> **Work request**: Give all of the data again exactly as written, omitting every image.

------ Recorded data

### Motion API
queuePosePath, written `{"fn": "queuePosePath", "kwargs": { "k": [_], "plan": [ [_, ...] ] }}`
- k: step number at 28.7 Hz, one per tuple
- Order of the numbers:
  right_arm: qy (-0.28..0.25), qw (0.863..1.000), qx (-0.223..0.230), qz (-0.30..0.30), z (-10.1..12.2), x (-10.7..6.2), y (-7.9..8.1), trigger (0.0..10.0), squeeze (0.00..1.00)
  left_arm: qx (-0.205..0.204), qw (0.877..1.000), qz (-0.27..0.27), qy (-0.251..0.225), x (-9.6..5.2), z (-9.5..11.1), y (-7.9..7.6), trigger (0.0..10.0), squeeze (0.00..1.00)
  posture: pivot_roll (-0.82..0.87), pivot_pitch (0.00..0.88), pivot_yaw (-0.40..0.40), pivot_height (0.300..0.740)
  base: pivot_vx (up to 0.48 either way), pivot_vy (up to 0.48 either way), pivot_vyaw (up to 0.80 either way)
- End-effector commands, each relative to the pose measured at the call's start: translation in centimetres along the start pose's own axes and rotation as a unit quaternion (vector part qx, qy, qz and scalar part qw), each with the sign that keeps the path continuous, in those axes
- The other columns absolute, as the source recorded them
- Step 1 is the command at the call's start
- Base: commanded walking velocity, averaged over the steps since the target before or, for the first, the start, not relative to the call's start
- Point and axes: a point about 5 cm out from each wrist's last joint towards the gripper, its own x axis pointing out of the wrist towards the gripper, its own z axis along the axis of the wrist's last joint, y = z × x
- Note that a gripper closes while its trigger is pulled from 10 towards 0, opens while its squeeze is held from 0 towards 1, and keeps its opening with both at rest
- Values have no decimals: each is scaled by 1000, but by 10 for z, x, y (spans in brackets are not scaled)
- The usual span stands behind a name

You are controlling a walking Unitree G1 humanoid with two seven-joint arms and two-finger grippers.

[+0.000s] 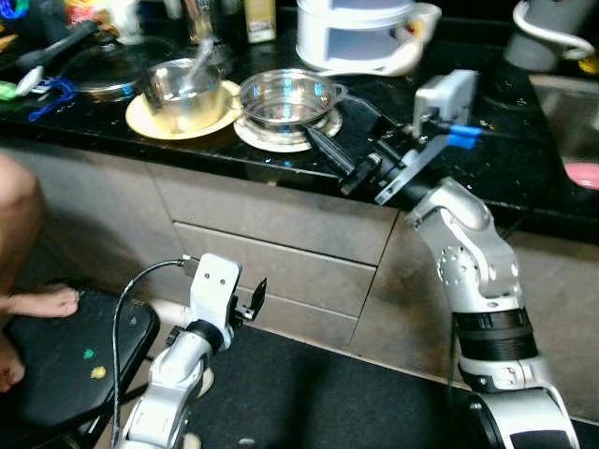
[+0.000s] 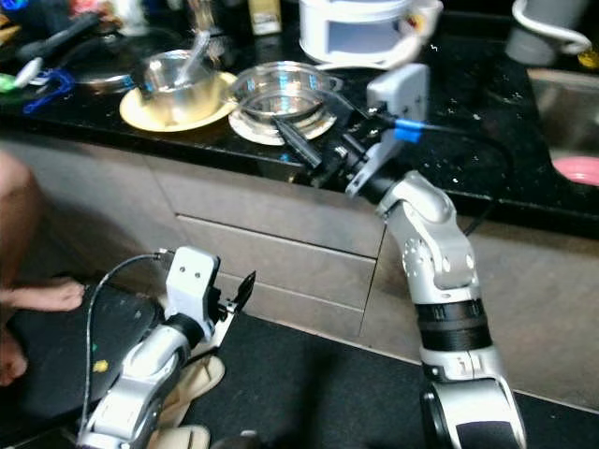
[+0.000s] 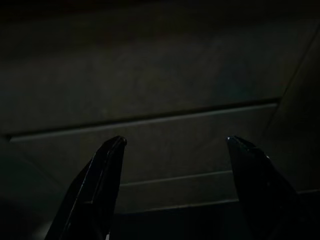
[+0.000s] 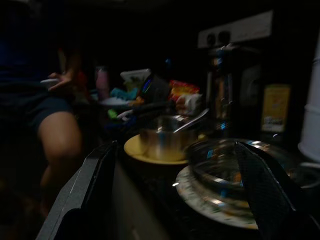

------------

> **Response to the exercise**:
### Motion API
queuePosePath, written `{"fn": "queuePosePath", "kwargs": { "k": [_], "plan": [ [_, ...] ] }}`
- k: step number at 28.7 Hz, one per tuple
- Order of the numbers:
  right_arm: qy (-0.28..0.25), qw (0.863..1.000), qx (-0.223..0.230), qz (-0.30..0.30), z (-10.1..12.2), x (-10.7..6.2), y (-7.9..8.1), trigger (0.0..10.0), squeeze (0.00..1.00)
  left_arm: qx (-0.205..0.204), qw (0.877..1.000), qz (-0.27..0.27), qy (-0.251..0.225), x (-9.6..5.2), z (-9.5..11.1), y (-7.9..7.6), trigger (0.0..10.0), squeeze (0.00..1.00)
  posture: pivot_roll (-0.82..0.87), pivot_pitch (0.00..0.88), pivot_yaw (-0.40..0.40), pivot_height (0.300..0.740)
  base: pivot_vx (up to 0.48 either way), pivot_vy (up to 0.48 either way), pivot_vyaw (up to 0.80 either way)
- End-effector commands, each relative to the pose measured at the call's start: translation in centimetres along the start pose's own axes and rotation as a unit quaternion (vector part qx, qy, qz and scalar part qw), each with the sign that keeps the path continuous, in those axes
- The other columns absolute, as the source recorded them
- Step 1 is the command at the call's start
- Base: commanded walking velocity, averaged over the steps since the target before or, for the first, the start, not relative to the call's start
- Point and axes: a point about 5 cm out from each wrist's last joint towards the gripper, its own x axis pointing out of the wrist towards the gripper, its own z axis along the axis of the wrist's last joint, y = z × x
- Note that a gripper closes while its trigger is pulled from 10 towards 0, opens while its squeeze is held from 0 towards 1, and keeps its opening with both at rest
- Values have no decimals: each is scaled by 1000, but by 10 for z, x, y (spans in brackets are not scaled)
- The usual span stands behind a name

You are controlling a walking Unitree G1 humanoid with two seven-joint arms and two-finger grippers.

[+0.000s] 
[+0.000s] 
[+0.000s] 
[+0.000s] 

This exercise is now fully answered.